What is the difference between an LSM-tree and a B-tree?

A B-tree updates data in place and keeps keys sorted in a shallow tree, so a read is one descent from root to leaf and point reads and short scans are cheap. An LSM-tree never edits data in place: writes are appended to a log and an in-memory buffer, flushed to immutable sorted files (SSTables), and merged later by compaction. That makes writes sequential and cheap but adds read work and background compaction. RocksDB and Cassandra are LSM-trees; LMDB, etcd, SQLite, and BaseKV are B-trees.

Is an LSM-tree faster than a B-tree?

Only for write-heavy workloads. LSM-trees turn every write into a sequential append, which is ideal for high write volume, but they pay with read amplification (a key may live in several files) and write amplification from compaction. B-trees win point reads and short range scans because there is one path to any key. The faster engine is the one whose strength matches your workload mix.

Which key-value databases use a B-tree?

LMDB, BoltDB/bbolt (used by etcd and BaseKV), SQLite, and Berkeley DB use B-trees (B+trees in practice). They favor predictable, low-amplification reads and operational simplicity, with no background compaction that can spike tail latency.

Does the LSM-tree advantage still hold on SSDs?

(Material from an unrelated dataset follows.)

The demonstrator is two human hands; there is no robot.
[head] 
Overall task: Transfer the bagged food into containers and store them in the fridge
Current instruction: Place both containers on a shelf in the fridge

Less than it used to. The LSM-tree's case rested heavily on spinning disks, where random in-place writes were catastrophic. On modern NVMe SSDs random and sequential writes are far closer in cost, so the write-amplification penalty of in-place B-trees matters less, which strengthens the B-tree case for read-leaning workloads. USENIX has been actively revisiting the tradeoff on current hardware.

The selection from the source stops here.